PROBLEM DETAILS: With the pictures left out, transcribe exactly the lines from the one with "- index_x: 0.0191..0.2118" through the end of the data.

RECORDED INFORMATION:
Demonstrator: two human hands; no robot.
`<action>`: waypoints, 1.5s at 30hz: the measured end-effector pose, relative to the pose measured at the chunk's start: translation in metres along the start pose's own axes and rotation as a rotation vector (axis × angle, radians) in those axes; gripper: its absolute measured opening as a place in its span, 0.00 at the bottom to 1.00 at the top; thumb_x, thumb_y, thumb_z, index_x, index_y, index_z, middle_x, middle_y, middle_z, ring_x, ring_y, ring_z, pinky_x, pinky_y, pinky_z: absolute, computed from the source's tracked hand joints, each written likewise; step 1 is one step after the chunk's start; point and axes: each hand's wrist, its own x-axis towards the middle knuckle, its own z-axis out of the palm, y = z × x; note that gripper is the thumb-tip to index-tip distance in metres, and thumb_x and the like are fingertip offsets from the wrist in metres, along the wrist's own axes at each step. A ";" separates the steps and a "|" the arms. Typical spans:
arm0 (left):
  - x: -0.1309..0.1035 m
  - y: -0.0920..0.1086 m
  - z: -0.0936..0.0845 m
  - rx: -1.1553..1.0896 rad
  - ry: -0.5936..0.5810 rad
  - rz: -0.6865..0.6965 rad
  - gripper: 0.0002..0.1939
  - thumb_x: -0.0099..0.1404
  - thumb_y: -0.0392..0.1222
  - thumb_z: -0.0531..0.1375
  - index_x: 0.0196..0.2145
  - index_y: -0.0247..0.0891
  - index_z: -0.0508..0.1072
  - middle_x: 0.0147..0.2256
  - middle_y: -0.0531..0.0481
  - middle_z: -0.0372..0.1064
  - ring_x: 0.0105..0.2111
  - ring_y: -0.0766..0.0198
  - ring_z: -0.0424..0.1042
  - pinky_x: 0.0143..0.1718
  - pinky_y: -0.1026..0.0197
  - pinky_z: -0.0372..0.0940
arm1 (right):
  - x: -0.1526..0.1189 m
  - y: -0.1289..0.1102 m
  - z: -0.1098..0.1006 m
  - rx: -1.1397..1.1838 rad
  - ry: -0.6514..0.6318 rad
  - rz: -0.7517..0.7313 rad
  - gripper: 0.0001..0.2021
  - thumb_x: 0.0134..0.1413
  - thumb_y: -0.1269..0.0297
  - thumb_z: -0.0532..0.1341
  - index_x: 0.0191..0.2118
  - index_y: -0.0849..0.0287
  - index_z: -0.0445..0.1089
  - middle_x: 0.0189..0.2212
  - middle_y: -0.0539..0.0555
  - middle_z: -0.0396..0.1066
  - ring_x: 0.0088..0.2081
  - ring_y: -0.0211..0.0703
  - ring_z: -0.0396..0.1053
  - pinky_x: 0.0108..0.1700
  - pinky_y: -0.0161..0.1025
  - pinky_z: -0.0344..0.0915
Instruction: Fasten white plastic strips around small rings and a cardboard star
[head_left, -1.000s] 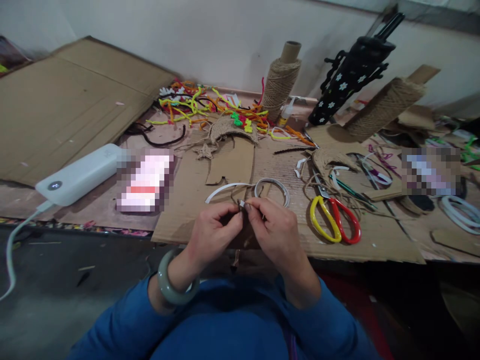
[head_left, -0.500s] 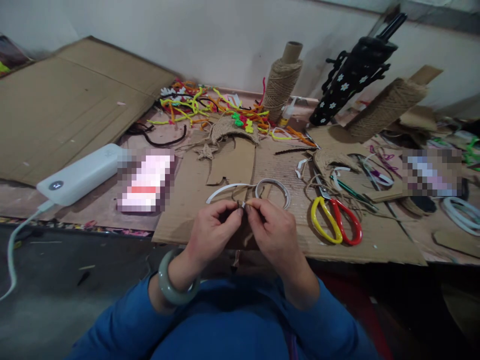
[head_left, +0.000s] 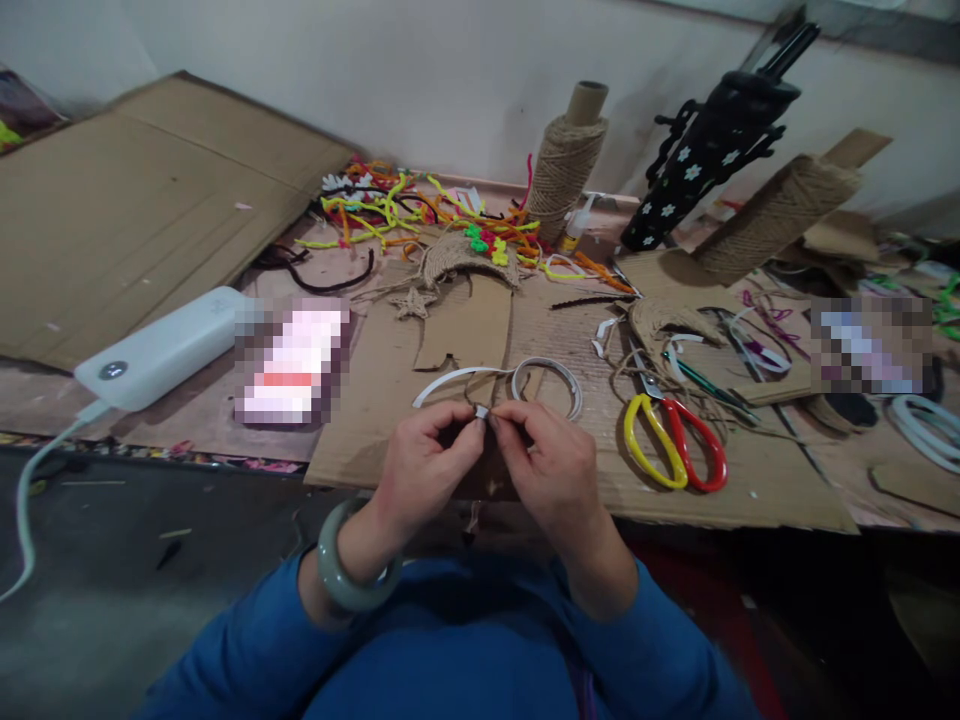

ANSWER SECTION:
  - index_x: 0.0191..0.2118
  - index_y: -0.0849..0.0287
  - index_z: -0.0445..0.1089
  - middle_x: 0.0189..0.2212
  - middle_y: -0.0539..0.0555
  - middle_z: -0.0396..0.1066
  - ring_x: 0.0088..0.2081
  - ring_y: -0.0211..0.0703
  - ring_z: -0.0396..0.1053
  - pinky_x: 0.0108..0.1700
  - pinky_y: -0.0161..0.1025
  - pinky_z: -0.0344..0.0915
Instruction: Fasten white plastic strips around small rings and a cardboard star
[head_left, -1.000s] 
[head_left, -0.500s] 
[head_left, +0.000s] 

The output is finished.